TASK GOAL
Output the full listing below exactly, without the pictures.

DATA

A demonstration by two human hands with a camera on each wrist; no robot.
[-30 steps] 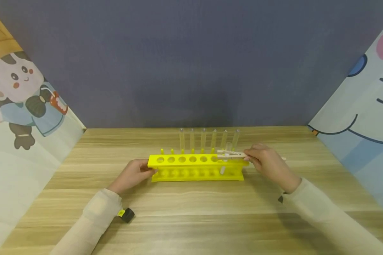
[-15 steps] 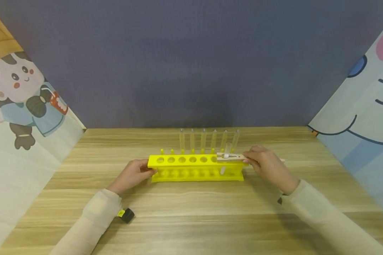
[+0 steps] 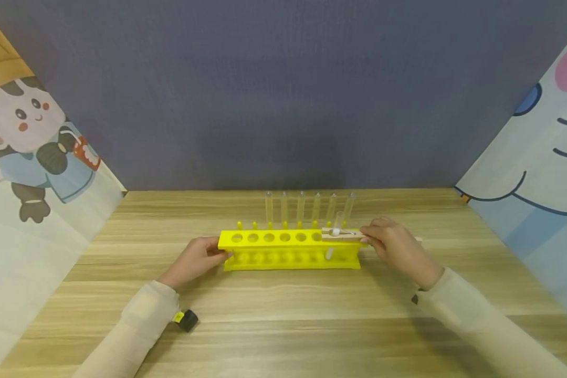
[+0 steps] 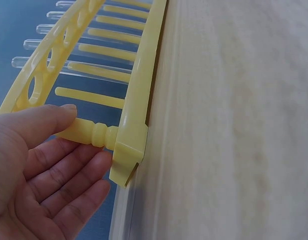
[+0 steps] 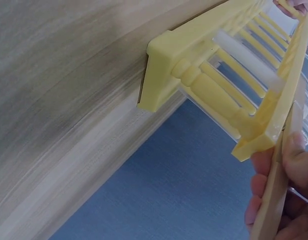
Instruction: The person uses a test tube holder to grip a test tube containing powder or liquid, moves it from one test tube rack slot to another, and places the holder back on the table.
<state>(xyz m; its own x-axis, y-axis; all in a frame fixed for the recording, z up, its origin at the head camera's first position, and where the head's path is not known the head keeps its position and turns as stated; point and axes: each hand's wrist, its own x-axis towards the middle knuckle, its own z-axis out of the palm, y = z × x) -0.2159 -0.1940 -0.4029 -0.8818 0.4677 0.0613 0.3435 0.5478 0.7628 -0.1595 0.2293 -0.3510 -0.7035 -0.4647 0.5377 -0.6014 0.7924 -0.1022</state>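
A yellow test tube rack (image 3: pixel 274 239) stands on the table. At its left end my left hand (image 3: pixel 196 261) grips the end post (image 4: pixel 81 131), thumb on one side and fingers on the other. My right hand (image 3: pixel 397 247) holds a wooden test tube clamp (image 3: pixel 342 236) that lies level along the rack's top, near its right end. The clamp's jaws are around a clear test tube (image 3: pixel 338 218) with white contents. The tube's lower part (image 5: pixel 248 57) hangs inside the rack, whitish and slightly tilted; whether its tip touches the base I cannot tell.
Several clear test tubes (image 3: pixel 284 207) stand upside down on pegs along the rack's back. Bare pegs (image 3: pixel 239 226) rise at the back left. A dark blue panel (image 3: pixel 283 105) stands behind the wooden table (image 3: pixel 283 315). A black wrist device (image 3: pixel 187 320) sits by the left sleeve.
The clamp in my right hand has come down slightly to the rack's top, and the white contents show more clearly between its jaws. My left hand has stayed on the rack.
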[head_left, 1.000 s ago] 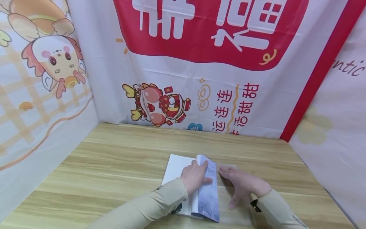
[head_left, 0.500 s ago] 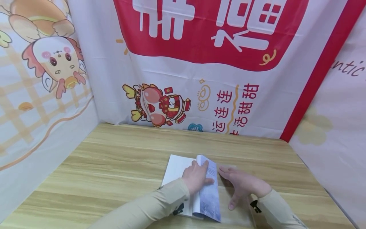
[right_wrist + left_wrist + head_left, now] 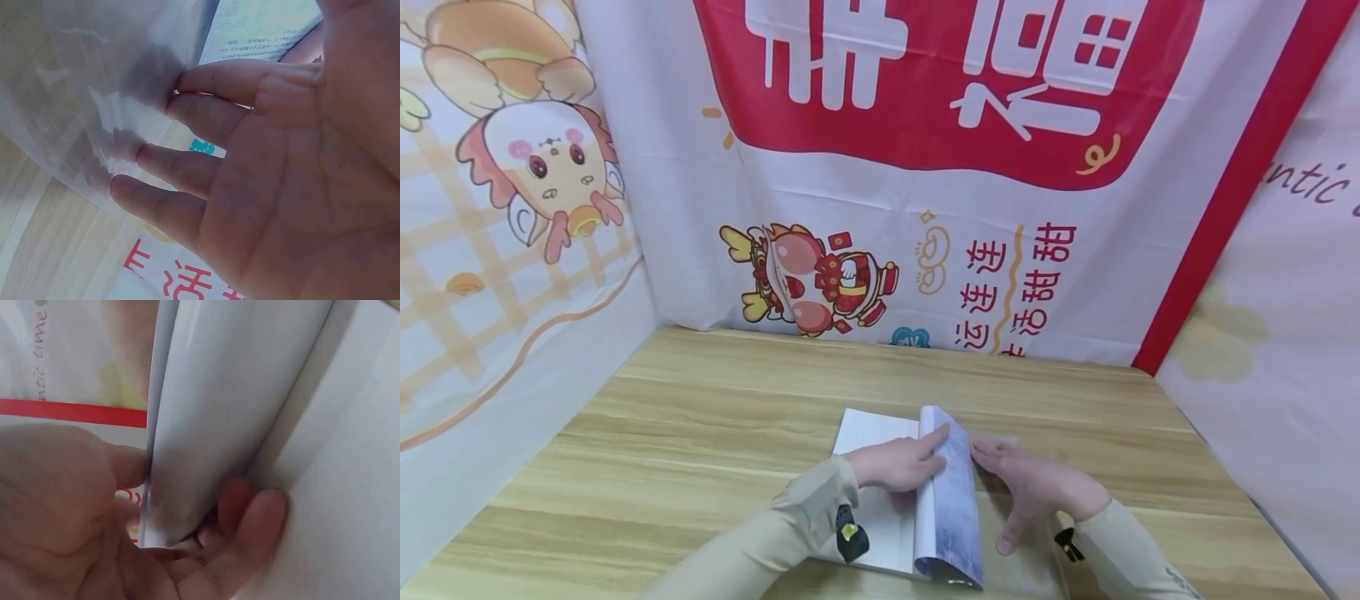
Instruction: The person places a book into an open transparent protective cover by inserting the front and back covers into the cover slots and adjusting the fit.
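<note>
The book (image 3: 883,532) lies on the wooden table (image 3: 685,450), white page facing up, beneath and beside the left hand (image 3: 897,464). The left hand holds the rolled blue-and-white cover (image 3: 957,512): lower fingers curl against its white side, while other digits cross over onto the printed face. To the right, the right hand (image 3: 1037,486) stands just beside the cover's edge, fingers nearly straight, gripping nothing; its fingertips touch the clear sheet (image 3: 75,87).
</note>
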`<action>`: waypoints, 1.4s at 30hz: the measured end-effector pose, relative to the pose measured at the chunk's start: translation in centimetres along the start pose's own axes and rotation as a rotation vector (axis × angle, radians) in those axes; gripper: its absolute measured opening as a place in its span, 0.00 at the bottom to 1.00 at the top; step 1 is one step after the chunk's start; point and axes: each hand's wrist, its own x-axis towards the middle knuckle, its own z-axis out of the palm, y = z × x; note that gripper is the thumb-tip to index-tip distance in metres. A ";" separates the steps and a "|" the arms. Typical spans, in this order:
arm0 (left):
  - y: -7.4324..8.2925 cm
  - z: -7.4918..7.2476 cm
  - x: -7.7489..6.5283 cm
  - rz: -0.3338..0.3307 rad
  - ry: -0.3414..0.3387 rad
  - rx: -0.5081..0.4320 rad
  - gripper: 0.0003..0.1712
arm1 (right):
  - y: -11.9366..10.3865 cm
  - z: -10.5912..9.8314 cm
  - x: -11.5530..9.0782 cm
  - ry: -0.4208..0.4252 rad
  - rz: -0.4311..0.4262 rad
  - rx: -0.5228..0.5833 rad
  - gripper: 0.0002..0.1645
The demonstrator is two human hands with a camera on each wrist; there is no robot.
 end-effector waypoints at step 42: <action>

EXPECTED OUTPUT
A demonstration by two human hands with a camera on each wrist; no robot.
[-30 steps] 
[-15 steps] 
[+0 steps] 
[+0 steps] 
[+0 steps] 
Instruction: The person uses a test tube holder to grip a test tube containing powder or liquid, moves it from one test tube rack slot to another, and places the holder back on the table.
<state>(xyz m; its own x-axis, y-axis; all in a frame fixed for the recording, z up, its origin at the head camera's first position, and where the head's path is not known the head keeps its position and turns as stated; point and axes: each hand's wrist, its own x-axis towards the middle knuckle, its own z-axis out of the palm, y = z × x) -0.2159 -0.1940 -0.4029 -0.8818 0.4677 0.0613 0.3435 0.5478 0.7628 -0.1595 0.2293 -0.3510 -0.7035 -0.4647 0.5377 -0.6014 0.7924 -0.1022</state>
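A yellow test tube rack (image 3: pixel 274 239) stands on the table. At its left end my left hand (image 3: pixel 196 261) grips the end post (image 4: pixel 81 131), thumb on one side and fingers on the other. My right hand (image 3: pixel 397 247) holds a wooden test tube clamp (image 3: pixel 342 236) that lies level along the rack's top, near its right end. The clamp's jaws are around a clear test tube (image 3: pixel 338 218) with white contents. The tube's lower part (image 5: pixel 248 57) hangs inside the rack, whitish and slightly tilted; whether its tip touches the base I cannot tell.
Several clear test tubes (image 3: pixel 284 207) stand upside down on pegs along the rack's back. Bare pegs (image 3: pixel 239 226) rise at the back left. A dark blue panel (image 3: pixel 283 105) stands behind the wooden table (image 3: pixel 283 315). A black wrist device (image 3: pixel 187 320) sits by the left sleeve.
The clamp in my right hand has come down slightly to the rack's top, and the white contents show more clearly between its jaws. My left hand has stayed on the rack.
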[head_left, 1.000 s ago] 
[head_left, 0.500 s ago] 
[right_wrist + left_wrist + head_left, now] 
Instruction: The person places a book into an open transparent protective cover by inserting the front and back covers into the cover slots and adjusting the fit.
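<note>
The book (image 3: 883,532) lies on the wooden table (image 3: 685,450), white page facing up, beneath and beside the left hand (image 3: 897,464). The left hand holds the rolled blue-and-white cover (image 3: 957,512): lower fingers curl against its white side, while other digits cross over onto the printed face. To the right, the right hand (image 3: 1037,486) stands just beside the cover's edge, fingers nearly straight, gripping nothing; its fingertips touch the clear sheet (image 3: 75,87).
</note>
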`<action>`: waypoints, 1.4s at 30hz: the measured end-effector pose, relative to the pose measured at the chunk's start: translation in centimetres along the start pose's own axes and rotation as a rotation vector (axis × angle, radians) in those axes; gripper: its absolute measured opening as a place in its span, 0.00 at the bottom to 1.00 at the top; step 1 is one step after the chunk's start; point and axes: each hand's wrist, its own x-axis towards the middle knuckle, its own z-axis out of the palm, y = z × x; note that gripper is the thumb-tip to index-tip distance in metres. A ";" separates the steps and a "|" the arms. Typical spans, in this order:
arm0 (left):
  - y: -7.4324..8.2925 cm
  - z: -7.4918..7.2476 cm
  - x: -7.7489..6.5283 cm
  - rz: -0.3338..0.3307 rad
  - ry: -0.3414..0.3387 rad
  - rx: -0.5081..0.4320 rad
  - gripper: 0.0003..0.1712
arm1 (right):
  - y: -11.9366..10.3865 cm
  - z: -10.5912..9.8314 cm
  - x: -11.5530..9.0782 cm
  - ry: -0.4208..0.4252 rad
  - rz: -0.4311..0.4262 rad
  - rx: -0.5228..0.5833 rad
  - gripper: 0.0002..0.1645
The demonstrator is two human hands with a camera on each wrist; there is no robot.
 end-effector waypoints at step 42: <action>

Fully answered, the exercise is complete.